C’ERA UNA VOLTA LA CRONACA DAL FRONTE

Più ombre che luci sulle cronache di guerra in diretta dai fronti caldi dell’Iraq, nonostante il gran tam tam degli inviati da ogni angolo dal mondo. Per l’informazione di prima mano sull’andamento delle operazione belliche è ancora aria di ritirata fra l’incudine della censura militare e il martello della propaganda dei capi degli eserciti. Poiché stavolta il terrorista vive tra noi, sparge panico e veleno tra noi, si è lanciata la corsa al disarmo dell’arma più potente dei nostri giorni, la comunicazione, nella convinzione di ridimensionare il rischio-megafono al nemico e di scongiurare frustrazioni e sindrome depressive sul fronte interno.
Possibile che nell’era del villaggio globale, si continui a coltivare l’illusione che si vinca con il diktat del taci che il nemico ti ascolta, e che è meglio cloroformizzare l’opinione pubblica che lasciarla in balìa di una libera circolazione delle notizie e delle idee? In un’editoriale su “Il Corriere della Sera”, Sergio Romano denuncia come, appunto nell’era degli email e dei satellitari, “la guerra è avvolta da un’impenetrabile nuvola di reticenza, imprecisioni e informazioni manovrate”, con in più una variante paradossale. “Insieme al silenzio sul reale risultato delle operazioni militari – sostiene l’opinionista- registriamo un fenomeno apparentemente contrario: una straordinaria quantità di immagini che danno a chi le vede la sensazione di conoscere tutto in presa diretta, insieme a una quantità di notizie non verificabili”. I primi a soffrirne sono i giornalisti ribattezzati “embedded”, cioè incastonati, secondo la terminologia della Guerra del Golfo 2003. Chi non opera in semilibertà a Bagdad, dove si sposta con gli occhi della scorta, o chi non è costretto ad arrampicarsi sugli specchi del gran vociare delle conferenze-stampa dei generali pluristellari, è intruppato nelle retrovie dei combattenti anglo-americani.
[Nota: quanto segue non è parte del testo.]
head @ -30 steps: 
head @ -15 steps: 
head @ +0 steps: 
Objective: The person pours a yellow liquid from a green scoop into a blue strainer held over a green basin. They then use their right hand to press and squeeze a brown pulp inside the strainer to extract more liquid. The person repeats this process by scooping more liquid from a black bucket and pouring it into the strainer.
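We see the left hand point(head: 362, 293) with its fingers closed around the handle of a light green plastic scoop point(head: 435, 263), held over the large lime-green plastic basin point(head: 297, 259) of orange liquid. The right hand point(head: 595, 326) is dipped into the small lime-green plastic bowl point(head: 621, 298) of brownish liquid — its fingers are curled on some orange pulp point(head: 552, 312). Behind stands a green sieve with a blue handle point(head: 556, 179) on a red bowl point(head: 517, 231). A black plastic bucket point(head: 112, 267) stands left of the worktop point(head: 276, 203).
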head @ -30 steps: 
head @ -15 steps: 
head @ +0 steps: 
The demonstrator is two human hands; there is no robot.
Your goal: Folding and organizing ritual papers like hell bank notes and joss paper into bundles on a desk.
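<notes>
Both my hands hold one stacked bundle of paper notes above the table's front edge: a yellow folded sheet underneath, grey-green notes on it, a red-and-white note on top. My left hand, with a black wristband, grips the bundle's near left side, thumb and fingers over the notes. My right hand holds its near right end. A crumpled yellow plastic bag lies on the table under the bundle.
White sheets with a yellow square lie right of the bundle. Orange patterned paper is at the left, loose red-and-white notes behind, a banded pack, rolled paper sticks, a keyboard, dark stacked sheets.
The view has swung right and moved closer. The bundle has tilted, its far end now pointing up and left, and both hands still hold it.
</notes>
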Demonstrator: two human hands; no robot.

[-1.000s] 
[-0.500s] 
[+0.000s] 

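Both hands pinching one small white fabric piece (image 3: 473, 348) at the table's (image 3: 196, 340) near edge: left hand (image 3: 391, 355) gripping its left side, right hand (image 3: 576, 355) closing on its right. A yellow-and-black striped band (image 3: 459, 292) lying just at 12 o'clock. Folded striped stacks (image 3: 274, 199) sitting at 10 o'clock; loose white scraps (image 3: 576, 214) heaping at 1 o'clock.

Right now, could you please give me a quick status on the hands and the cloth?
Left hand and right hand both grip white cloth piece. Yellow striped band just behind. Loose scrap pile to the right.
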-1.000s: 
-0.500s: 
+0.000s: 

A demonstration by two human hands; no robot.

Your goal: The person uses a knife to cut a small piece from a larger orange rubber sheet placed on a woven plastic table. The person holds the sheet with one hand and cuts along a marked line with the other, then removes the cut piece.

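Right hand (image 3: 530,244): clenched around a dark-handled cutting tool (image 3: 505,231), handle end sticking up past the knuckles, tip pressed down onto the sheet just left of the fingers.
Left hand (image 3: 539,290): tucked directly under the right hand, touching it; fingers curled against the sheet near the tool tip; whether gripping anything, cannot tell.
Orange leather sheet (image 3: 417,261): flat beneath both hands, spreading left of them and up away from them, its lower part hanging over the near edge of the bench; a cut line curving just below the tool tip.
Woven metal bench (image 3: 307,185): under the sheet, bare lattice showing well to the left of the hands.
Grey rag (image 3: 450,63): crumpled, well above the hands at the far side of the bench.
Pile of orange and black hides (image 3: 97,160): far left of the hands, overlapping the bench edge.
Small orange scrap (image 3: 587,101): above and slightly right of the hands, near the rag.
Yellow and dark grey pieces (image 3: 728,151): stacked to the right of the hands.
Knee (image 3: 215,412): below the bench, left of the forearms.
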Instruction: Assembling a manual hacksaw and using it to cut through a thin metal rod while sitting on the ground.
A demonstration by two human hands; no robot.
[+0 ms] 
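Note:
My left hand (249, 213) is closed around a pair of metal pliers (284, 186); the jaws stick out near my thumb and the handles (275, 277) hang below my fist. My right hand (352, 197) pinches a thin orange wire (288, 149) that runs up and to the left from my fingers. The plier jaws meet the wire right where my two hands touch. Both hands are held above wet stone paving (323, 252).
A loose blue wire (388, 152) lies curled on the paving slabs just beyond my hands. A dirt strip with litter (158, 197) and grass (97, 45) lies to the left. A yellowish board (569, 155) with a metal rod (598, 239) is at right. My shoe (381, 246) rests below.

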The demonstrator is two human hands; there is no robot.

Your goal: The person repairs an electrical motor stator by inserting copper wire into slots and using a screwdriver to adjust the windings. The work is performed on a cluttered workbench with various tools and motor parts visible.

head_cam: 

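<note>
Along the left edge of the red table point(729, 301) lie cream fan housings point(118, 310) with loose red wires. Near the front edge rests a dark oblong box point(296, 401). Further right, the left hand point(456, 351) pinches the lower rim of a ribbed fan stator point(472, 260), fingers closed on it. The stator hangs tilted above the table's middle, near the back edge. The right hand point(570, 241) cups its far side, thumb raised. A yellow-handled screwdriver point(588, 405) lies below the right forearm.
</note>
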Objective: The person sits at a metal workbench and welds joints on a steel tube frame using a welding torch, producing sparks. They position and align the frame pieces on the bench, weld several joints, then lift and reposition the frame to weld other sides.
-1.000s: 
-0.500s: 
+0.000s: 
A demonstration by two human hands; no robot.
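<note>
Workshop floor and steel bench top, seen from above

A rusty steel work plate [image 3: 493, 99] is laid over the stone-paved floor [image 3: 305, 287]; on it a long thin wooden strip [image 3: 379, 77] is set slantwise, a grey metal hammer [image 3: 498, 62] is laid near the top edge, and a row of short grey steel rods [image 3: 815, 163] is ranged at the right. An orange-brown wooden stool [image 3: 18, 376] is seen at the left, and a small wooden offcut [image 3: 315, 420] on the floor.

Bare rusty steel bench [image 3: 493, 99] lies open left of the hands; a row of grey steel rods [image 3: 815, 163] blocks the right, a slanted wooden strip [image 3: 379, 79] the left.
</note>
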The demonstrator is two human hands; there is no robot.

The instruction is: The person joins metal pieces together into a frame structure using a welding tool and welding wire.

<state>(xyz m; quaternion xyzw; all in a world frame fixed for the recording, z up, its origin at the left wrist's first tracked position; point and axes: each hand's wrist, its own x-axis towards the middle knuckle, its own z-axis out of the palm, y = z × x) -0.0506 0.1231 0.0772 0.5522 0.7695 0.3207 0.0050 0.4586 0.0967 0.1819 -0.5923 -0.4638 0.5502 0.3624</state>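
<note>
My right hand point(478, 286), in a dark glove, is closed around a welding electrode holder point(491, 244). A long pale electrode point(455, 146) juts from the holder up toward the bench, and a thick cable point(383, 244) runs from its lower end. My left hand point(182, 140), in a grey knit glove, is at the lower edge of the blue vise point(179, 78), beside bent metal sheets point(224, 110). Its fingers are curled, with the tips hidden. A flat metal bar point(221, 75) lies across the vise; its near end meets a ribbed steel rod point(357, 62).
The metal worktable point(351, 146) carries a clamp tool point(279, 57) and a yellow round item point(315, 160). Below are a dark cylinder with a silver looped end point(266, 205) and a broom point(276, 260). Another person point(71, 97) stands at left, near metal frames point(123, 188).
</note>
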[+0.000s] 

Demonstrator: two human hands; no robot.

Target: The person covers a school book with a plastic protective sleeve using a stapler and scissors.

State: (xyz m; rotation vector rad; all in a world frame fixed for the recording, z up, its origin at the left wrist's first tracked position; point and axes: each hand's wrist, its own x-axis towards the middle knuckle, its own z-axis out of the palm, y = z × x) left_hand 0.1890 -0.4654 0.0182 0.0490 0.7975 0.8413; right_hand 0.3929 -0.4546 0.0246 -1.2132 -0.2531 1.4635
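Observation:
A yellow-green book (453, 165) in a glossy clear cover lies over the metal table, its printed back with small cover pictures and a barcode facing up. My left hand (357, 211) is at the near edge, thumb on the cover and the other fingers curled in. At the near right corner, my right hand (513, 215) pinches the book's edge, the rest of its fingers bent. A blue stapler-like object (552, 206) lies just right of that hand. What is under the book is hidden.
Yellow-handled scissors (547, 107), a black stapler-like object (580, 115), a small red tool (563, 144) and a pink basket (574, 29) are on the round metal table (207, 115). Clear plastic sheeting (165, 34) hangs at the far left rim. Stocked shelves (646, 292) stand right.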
Potrebbe sembrare un operazione di trasparenza rispetto alla guerra del 1991, che fu un lungo videogame mostrato solo sugli schermi del Pentagono, ma, in effetti, si deve obbedire a precise regole per non fornire dettagli di natura sensibile. In condizioni di disagio fisico ed intellettuale, valorosi giornalisti spremono fino in fondo le risorse della propria esperienza e della propria professionalità per strappare mezze notizie e brandelli di verità, per raccogliere e interpretare il raccoglibile nei recessi della disfatta umana e dei disastri dei bombardamenti intelligenti, dietro le quinte della Casa Bianca o del Pentagono, nei teatri delle sceneggiate organizzate dal fondamentalismo islamico.
Trappole e rischi mortali, viceversa, per quei cronisti che si avventurano per proprio conto nell’intento di scoprire il vero volto della guerra. Nei primissimi giorni del conflitto, un cameraman australiano è stato ucciso nel Kurdistan e tre reporter della tv britannica sono caduti in un agguato lungo la strada di Bassora. Il sacrificio sull’altare all’informazione anticonformista li accomuna agli oltre mille giornalisti trucidati negli ultimi 12 anni e tra i quali le nostre colleghe Ilaria Alpi (Somalia) e Maria Grazia Cutuli (Afghanistan).
In tempi di pace, la prevaricazione informatica da parte dei monopoli e degli oligopoli del potere e la forza tecnologica della comunicazione autarchica e di regime soffocano, manipolano e virtualizzano la realtà dei fatti. E chi non si adegua rischia ogni sorta di intimidazione, dalle querele alla minacce di galera. In tempi di guerra, la uccidono, la sporcano e la incarogniscono al canto dell’amor patrio o di Dio. E chi rompe lo schema, rischia la pelle. Che fine ha fatto la lezione della sporca guerra del Vietnam che segnò la grande vittoria dell’informazione sull’oscurantismo dei falsi idoli di libertà?
E più la guerra avanza, più la censura aumenta. Ne è persuaso l’ex inviato del “new York Times” a Saigon, Sydney Schanberg, autore de “le urla del silenzio”, da cui venne tratto il film premiato con l’Oscar. Il suo giudizio è scoraggiante: vediamo e leggiamo solo quello che vuole il Pentagono o Saddam e ai giornalisti si lasciano i dettagli e si nasconde la realtà del conflitto.